West Texas League
- Classification: Class D (1920–1922, 1928–1929)
- Sport: Minor League Baseball
- First season: 1920
- Folded: 1929
- President: Walter Morris (1920–1921) Gordon W. Northern (1922) Lloyd B. Thomas (1922) J. McCallister Stevenson (1928) E.E. Lowrie (1928) D.L. Snodgrass (1929)
- No. of teams: 17
- Country: United States of America
- Most titles: 1 Abilene Eagles (1920) Sweetwater Swatters (1921) Amarillo Gassers (1922) San Angelo Red Snappers (1928) Midland Colts (1929)
- Related competitions: Panhandle-Pecos Valley League

= West Texas League =

Baseball league

The West Texas League was a Class D level minor league baseball league that existed from 1920 to 1922 and from 1928 to 1929.

==1920-1922==
The following teams played in 1920: Abilene Eagles, Ranger Nitros, Mineral Wells Resorters, Cisco Scouts, Gorman Buddies/Sweetwater Swatters and Eastland Judges.

The Abilene Eagles beat the Ranger Nitros in the playoffs to win the league championship.

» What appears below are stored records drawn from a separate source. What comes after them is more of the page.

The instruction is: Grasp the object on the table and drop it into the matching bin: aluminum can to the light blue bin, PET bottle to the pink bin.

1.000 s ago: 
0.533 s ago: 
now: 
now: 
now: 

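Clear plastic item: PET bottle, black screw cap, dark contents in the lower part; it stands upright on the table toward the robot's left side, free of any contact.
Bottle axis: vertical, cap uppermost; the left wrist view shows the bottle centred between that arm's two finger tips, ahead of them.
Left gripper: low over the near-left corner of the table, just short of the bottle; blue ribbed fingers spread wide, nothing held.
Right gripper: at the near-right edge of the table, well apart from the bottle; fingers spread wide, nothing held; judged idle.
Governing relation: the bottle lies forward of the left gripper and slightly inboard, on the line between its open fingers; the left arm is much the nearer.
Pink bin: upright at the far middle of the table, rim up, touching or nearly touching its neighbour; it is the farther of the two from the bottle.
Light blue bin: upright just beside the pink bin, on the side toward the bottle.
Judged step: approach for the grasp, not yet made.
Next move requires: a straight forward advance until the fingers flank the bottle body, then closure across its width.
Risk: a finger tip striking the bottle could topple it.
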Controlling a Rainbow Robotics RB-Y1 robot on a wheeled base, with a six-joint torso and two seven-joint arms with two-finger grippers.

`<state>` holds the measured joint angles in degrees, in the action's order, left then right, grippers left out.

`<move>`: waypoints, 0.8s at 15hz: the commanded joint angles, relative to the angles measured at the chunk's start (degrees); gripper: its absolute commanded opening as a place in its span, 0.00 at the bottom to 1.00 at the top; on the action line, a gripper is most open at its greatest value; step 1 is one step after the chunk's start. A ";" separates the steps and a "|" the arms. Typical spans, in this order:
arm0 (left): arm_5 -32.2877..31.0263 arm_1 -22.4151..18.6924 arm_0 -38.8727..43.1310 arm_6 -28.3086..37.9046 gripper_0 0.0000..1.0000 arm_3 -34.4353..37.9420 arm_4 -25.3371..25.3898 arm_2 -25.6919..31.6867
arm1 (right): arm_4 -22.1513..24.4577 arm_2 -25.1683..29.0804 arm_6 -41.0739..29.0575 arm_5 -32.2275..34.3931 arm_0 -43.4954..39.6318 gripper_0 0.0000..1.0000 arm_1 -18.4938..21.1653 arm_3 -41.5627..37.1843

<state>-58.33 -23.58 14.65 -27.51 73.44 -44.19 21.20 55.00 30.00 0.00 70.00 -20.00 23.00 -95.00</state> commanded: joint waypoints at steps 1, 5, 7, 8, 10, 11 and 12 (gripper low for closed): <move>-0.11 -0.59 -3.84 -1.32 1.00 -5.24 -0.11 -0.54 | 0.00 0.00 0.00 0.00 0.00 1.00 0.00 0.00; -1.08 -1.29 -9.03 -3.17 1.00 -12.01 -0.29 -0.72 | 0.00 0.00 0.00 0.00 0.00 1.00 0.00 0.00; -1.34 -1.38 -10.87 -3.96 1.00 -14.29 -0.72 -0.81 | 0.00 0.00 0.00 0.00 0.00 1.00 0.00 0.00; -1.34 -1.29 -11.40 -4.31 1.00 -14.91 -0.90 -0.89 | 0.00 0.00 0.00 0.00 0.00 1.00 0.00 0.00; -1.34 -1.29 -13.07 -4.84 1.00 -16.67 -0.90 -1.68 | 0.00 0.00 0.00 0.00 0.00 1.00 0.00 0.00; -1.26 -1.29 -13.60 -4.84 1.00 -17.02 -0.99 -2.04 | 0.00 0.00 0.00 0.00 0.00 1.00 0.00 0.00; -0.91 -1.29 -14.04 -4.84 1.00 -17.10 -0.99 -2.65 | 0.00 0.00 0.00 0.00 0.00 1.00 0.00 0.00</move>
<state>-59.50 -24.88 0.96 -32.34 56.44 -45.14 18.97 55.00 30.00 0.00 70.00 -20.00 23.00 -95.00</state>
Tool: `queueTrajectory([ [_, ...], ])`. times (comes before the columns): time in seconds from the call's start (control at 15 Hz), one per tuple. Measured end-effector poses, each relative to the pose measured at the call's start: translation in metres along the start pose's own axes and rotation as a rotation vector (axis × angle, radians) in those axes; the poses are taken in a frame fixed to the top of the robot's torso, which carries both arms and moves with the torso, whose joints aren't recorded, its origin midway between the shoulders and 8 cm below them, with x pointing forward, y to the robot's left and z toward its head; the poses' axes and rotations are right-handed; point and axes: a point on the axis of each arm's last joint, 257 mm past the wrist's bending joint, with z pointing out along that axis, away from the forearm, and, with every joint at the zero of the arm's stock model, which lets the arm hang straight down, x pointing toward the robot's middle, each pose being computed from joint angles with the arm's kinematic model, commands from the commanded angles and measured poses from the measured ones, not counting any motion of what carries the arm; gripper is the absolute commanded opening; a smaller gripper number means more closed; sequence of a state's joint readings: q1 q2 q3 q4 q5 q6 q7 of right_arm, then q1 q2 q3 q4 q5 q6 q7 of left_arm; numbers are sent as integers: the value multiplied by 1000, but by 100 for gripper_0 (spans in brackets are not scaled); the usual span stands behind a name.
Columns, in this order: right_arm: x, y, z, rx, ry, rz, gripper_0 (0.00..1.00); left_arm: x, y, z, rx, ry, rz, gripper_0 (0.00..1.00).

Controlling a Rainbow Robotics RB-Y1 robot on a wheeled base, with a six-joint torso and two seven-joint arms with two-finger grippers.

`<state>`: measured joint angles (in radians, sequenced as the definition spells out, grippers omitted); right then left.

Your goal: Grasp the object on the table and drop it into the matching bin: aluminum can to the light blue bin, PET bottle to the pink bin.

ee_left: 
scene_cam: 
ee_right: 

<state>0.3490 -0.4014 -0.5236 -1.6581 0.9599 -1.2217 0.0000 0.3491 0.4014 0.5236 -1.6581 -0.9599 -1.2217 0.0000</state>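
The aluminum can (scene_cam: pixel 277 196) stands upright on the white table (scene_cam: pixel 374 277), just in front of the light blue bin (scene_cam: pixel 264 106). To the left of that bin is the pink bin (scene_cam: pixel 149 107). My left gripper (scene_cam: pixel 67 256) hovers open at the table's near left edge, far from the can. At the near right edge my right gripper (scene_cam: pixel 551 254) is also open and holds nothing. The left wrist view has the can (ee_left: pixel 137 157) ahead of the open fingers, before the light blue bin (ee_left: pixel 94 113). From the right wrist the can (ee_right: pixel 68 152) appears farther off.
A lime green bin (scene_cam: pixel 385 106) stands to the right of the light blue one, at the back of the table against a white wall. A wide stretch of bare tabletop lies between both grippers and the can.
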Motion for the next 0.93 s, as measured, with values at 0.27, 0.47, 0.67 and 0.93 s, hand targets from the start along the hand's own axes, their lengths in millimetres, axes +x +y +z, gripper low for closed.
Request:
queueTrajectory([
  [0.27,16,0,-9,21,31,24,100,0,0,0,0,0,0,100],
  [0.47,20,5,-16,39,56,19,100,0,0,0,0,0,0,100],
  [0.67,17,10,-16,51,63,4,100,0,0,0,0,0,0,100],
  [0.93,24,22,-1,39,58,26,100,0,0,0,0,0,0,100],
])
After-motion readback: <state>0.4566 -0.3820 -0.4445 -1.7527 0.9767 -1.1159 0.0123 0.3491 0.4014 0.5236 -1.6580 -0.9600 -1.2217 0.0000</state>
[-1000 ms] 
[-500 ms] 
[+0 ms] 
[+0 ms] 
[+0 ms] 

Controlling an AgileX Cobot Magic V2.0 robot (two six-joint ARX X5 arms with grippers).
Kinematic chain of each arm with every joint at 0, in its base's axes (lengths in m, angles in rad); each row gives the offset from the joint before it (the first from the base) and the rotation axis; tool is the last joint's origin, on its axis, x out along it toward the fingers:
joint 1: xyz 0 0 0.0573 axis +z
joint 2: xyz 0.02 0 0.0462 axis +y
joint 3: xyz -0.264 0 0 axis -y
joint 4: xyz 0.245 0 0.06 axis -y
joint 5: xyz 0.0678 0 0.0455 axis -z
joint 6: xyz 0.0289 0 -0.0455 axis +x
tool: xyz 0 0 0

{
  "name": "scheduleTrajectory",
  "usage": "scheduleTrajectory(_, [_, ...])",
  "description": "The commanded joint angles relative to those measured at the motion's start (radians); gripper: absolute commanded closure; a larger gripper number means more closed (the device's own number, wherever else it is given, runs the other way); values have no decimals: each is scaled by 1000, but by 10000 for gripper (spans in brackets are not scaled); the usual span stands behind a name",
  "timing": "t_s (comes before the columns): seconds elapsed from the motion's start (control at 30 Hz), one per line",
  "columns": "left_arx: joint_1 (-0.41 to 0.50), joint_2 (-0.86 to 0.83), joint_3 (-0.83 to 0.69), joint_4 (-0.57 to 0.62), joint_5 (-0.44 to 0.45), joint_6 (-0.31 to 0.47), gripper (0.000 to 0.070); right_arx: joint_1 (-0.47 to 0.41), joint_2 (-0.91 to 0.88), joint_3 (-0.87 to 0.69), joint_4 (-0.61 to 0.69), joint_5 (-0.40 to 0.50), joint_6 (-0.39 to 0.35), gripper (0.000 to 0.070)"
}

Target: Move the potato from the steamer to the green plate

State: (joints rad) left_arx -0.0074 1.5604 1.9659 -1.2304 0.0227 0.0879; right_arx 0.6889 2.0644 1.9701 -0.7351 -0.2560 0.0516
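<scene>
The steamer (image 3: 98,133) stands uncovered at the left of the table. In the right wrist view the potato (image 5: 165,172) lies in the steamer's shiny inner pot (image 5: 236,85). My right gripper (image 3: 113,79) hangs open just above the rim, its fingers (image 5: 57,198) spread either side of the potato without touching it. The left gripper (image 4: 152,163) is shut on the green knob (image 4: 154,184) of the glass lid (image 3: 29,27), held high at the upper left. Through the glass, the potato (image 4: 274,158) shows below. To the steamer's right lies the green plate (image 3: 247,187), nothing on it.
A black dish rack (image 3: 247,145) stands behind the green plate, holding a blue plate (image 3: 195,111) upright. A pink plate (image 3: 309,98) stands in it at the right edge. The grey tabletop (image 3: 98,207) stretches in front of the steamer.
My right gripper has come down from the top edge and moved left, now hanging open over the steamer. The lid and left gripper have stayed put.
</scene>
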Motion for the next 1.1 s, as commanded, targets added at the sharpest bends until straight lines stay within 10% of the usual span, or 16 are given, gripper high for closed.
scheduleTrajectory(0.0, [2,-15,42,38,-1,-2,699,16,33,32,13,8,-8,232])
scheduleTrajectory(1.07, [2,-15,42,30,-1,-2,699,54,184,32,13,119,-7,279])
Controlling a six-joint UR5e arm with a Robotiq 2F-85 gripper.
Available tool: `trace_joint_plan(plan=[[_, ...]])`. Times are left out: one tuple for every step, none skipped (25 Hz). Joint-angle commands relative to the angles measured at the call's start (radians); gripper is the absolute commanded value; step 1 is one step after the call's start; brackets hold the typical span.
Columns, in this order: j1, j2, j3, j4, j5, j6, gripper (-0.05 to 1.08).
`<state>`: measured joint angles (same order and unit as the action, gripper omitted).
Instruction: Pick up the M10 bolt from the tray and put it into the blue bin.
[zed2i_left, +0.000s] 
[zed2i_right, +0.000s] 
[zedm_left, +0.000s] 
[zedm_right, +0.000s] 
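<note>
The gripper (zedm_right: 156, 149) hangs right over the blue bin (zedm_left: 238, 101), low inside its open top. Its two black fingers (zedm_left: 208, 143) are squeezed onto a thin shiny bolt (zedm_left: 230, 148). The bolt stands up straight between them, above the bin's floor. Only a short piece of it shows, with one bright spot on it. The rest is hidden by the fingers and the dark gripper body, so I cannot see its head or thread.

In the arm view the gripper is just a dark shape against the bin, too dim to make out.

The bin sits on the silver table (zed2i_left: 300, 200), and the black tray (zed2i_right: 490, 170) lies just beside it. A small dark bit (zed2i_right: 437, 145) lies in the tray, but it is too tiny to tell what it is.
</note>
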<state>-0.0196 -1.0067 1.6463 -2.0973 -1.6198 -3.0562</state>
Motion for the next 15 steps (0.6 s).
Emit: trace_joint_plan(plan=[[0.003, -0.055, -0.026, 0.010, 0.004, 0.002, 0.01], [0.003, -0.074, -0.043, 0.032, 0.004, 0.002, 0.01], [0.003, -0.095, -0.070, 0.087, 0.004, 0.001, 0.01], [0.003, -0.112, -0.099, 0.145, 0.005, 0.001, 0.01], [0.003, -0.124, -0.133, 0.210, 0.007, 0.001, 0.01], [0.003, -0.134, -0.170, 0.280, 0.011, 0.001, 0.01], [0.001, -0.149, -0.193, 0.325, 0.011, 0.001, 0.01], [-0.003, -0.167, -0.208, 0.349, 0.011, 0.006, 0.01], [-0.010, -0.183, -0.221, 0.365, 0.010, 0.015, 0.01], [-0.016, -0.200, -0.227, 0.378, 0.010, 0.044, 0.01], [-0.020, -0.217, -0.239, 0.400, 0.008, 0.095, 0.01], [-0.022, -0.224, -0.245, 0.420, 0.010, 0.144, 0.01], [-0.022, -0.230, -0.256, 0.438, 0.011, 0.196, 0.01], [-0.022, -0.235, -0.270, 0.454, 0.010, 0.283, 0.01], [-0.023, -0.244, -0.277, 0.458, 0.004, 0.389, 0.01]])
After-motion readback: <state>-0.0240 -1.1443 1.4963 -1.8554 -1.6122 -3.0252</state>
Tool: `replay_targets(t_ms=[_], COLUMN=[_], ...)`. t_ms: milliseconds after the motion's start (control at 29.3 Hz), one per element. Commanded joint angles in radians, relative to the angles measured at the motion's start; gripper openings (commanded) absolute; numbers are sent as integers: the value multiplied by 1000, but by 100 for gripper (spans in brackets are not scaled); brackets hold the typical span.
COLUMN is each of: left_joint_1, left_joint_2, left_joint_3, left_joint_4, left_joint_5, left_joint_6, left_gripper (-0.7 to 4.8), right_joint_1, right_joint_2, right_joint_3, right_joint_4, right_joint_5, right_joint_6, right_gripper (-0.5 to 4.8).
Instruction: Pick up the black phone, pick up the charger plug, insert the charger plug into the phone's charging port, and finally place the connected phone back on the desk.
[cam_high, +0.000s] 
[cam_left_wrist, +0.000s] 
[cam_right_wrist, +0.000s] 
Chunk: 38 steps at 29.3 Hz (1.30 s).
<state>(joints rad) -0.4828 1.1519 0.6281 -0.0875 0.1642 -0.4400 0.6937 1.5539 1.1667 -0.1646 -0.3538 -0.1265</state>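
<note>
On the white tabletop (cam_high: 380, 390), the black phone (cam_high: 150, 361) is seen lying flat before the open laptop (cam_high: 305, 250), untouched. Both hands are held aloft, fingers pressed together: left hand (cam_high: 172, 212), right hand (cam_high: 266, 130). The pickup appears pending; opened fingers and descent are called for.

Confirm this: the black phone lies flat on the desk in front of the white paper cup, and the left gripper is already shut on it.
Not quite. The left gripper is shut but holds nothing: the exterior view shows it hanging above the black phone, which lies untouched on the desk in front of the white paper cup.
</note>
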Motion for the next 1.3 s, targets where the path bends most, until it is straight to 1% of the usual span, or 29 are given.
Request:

For the 1921 season, the Swatters, Eagles, Resorters, Nitros and Scouts returned to the league. The Resorters moved to Ballinger to become the Ballinger Bearcats. The Cisco Scouts changed their name to the Cisco Orphans. The Eastland Judges left the league and a new team, the San Angelo Bronchos, joined. The Abilene Eagles won their second championship in a row, beating the Swatters.

There were multiple new teams in 1922: the Amarillo Gassers, Lubbock Hubbers, Clovis Buzzers and Stamford Colonels. No team represented Ballinger, Cisco or Mineral Wells. Amarillo won the league championship, beating the Buzzers.

The league ceased play following the 1922 season.

==1928-1929==
The league began play again in 1928, lasting until 1929. The following teams played in 1928: San Angelo Red Snappers, Coleman Bobcats, Abilene Aces, Midland Colts, Lubbock Hubbers and Hamlin Pied Pipers/Big Spring Springers.

The Lubbock Hubbers were the only returning team from the 1922 season. The Red Snappers beat the Aces to take the league championship.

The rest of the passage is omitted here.